TASK OBJECTIVE: Copy the data exactly, pictures aside.
[Start of Attachment]
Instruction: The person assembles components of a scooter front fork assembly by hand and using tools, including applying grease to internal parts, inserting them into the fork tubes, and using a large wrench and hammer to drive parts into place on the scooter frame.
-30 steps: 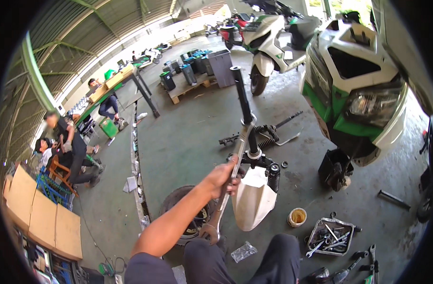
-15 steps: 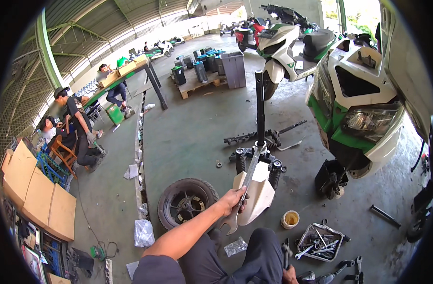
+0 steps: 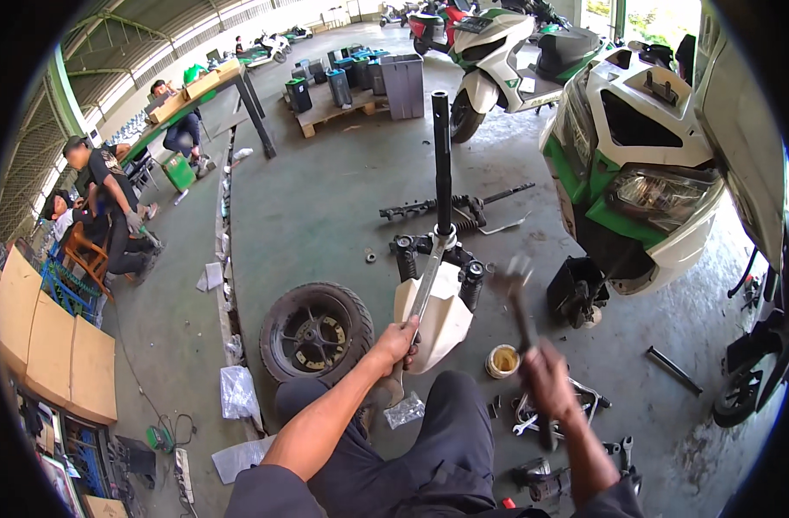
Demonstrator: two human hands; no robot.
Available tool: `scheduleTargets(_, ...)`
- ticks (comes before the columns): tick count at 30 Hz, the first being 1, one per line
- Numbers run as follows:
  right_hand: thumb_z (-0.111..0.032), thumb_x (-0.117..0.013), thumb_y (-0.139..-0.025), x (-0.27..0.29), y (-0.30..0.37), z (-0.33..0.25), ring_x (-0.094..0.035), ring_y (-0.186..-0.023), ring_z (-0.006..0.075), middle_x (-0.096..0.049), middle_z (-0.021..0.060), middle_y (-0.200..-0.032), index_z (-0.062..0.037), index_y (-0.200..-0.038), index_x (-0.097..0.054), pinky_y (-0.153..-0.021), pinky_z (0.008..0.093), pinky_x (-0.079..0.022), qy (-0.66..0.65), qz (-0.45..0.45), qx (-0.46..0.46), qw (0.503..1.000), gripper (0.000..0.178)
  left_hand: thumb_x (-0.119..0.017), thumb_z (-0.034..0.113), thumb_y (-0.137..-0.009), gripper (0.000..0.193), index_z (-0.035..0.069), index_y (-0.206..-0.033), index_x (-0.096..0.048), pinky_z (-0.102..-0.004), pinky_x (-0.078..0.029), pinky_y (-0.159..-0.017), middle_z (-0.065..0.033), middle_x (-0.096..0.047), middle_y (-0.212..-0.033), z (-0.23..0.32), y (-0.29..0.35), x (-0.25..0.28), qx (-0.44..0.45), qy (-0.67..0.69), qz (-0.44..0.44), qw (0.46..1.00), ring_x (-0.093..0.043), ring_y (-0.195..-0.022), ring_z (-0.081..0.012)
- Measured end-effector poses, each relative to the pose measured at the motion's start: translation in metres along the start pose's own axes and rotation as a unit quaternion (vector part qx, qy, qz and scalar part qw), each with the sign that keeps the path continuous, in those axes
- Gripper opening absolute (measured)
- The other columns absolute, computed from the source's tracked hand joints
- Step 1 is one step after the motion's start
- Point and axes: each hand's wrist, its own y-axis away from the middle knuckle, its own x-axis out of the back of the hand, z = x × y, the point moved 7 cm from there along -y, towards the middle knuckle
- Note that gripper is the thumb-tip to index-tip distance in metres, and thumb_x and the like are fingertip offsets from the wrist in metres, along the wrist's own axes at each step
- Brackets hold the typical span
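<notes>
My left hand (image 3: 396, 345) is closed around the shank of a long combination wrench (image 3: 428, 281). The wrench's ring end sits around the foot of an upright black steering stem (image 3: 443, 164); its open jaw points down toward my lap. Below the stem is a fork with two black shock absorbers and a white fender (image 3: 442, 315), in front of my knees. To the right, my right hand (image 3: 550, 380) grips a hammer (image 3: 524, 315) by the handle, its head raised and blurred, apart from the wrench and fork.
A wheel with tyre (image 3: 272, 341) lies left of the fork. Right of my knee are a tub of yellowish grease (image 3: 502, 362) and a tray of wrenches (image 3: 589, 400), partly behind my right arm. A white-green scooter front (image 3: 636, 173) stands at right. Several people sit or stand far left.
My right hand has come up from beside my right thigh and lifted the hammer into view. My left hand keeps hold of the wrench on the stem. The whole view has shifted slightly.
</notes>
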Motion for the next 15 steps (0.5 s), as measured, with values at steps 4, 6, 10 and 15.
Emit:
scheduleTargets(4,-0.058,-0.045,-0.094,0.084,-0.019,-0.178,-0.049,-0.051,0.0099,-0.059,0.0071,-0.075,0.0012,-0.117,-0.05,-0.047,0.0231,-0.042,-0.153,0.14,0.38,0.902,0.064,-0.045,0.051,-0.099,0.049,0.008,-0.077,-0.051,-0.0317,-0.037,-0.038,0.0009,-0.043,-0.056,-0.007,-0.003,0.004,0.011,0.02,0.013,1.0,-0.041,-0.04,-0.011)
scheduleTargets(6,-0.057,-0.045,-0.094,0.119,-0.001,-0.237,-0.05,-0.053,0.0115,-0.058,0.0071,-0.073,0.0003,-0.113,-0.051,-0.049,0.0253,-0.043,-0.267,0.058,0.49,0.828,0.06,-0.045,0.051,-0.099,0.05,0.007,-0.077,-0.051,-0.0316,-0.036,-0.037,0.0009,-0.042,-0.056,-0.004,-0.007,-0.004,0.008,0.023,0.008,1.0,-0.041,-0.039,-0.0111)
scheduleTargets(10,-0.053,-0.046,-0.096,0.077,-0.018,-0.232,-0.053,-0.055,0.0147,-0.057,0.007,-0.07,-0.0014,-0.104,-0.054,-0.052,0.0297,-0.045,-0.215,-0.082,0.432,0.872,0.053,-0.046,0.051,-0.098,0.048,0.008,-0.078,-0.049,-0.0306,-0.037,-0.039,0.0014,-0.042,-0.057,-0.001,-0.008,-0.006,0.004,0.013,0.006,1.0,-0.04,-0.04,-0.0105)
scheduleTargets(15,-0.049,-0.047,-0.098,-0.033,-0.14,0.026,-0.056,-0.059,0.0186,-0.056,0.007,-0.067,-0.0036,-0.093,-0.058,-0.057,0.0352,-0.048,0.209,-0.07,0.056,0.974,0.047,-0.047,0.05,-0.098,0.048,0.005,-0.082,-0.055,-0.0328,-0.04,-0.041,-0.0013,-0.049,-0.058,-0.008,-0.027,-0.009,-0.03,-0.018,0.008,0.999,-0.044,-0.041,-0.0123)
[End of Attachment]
ANSWER TO THE EXERCISE:
Instruction: The person assembles components of a scooter front fork assembly by hand and using tools, including applying grease to internal parts, inserting them into the fork tubes, and using a large wrench and hammer to drive parts into place on the scooter frame.
-30 steps: 
-15 steps: 
+0 steps: 
Demonstrator: two human hands; no robot.
Available tool: `scheduleTargets(_, ...)`
- ticks (comes before the columns): tick count at 30 Hz, the first being 1, one per line
- Numbers run as follows:
  right_hand: thumb_z (-0.111..0.032), thumb_x (-0.117..0.013), thumb_y (-0.139..-0.025), x (-0.27..0.29), y (-0.30..0.37), z (-0.33..0.25), ring_x (-0.094..0.035), ring_y (-0.186..-0.023), ring_z (-0.006..0.075), middle_x (-0.096..0.049), middle_z (-0.021..0.060), middle_y (-0.200..-0.032), index_z (-0.062..0.037), index_y (-0.200..-0.038), index_x (-0.097..0.054), pinky_y (-0.153..-0.021), pinky_z (0.008..0.093), pinky_x (-0.079..0.022), qy (-0.66..0.65), qz (-0.45..0.45), qx (-0.46..0.46), qw (0.503..1.000), gripper (0.000..0.178)
  left_hand: thumb_x (-0.119..0.017), thumb_z (-0.034..0.113), thumb_y (-0.137..-0.009), gripper (0.000..0.193), index_z (-0.035..0.069), index_y (-0.206..-0.033), index_x (-0.096..0.048), pinky_z (-0.102..-0.004), pinky_x (-0.078..0.029), pinky_y (-0.159..-0.017), middle_z (-0.065..0.033), middle_x (-0.096..0.047), middle_y (-0.212..-0.033), z (-0.23..0.32), y (-0.29..0.35), x (-0.25..0.28), qx (-0.44..0.45), qy (-0.67..0.69), qz (-0.44..0.44), qw (0.46..1.00), ring_x (-0.093..0.043), ring_y (-0.195..-0.022), ring_z (-0.081..0.012)
- Measured end-effector poses, each relative to the pose measured at the motion's start: translation in metres along the start pose's own axes and rotation as a unit quaternion (vector part qx, qy, qz and scalar part qw), each with the sign that keeps the path continuous, in those axes
- Gripper opening absolute (measured)
- The other columns absolute, computed from the source's tracked hand joints
- Step 1 is one step after the motion's start
- Point and axes: each hand's wrist, its own y-axis away from the middle knuckle, its own x-axis out of the back of the hand, z = x × y, the point moved 7 cm from there along -y, towards the middle knuckle
- Note that gripper is the thumb-tip to index-tip distance in metres, and thumb_x and the like are fingertip offsets from the wrist in metres, along the wrist's own axes at each step
- Brackets hold the typical span
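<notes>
My left hand (image 3: 396, 345) is closed around the shank of a long combination wrench (image 3: 428, 281). The wrench's ring end sits around the foot of an upright black steering stem (image 3: 443, 164); its open jaw points down toward my lap. Below the stem is a fork with two black shock absorbers and a white fender (image 3: 442, 315), in front of my knees. To the right, my right hand (image 3: 550, 380) grips a hammer (image 3: 524, 315) by the handle, its head raised and blurred, apart from the wrench and fork.
A wheel with tyre (image 3: 272, 341) lies left of the fork. Right of my knee are a tub of yellowish grease (image 3: 502, 362) and a tray of wrenches (image 3: 589, 400), partly behind my right arm. A white-green scooter front (image 3: 636, 173) stands at right. Several people sit or stand far left.
My right hand has come up from beside my right thigh and lifted the hammer into view. My left hand keeps hold of the wrench on the stem. The whole view has shifted slightly.
</notes>
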Motion for the next 15 steps (0.5 s), as measured, with values at steps 4, 6, 10 and 15.
Emit:
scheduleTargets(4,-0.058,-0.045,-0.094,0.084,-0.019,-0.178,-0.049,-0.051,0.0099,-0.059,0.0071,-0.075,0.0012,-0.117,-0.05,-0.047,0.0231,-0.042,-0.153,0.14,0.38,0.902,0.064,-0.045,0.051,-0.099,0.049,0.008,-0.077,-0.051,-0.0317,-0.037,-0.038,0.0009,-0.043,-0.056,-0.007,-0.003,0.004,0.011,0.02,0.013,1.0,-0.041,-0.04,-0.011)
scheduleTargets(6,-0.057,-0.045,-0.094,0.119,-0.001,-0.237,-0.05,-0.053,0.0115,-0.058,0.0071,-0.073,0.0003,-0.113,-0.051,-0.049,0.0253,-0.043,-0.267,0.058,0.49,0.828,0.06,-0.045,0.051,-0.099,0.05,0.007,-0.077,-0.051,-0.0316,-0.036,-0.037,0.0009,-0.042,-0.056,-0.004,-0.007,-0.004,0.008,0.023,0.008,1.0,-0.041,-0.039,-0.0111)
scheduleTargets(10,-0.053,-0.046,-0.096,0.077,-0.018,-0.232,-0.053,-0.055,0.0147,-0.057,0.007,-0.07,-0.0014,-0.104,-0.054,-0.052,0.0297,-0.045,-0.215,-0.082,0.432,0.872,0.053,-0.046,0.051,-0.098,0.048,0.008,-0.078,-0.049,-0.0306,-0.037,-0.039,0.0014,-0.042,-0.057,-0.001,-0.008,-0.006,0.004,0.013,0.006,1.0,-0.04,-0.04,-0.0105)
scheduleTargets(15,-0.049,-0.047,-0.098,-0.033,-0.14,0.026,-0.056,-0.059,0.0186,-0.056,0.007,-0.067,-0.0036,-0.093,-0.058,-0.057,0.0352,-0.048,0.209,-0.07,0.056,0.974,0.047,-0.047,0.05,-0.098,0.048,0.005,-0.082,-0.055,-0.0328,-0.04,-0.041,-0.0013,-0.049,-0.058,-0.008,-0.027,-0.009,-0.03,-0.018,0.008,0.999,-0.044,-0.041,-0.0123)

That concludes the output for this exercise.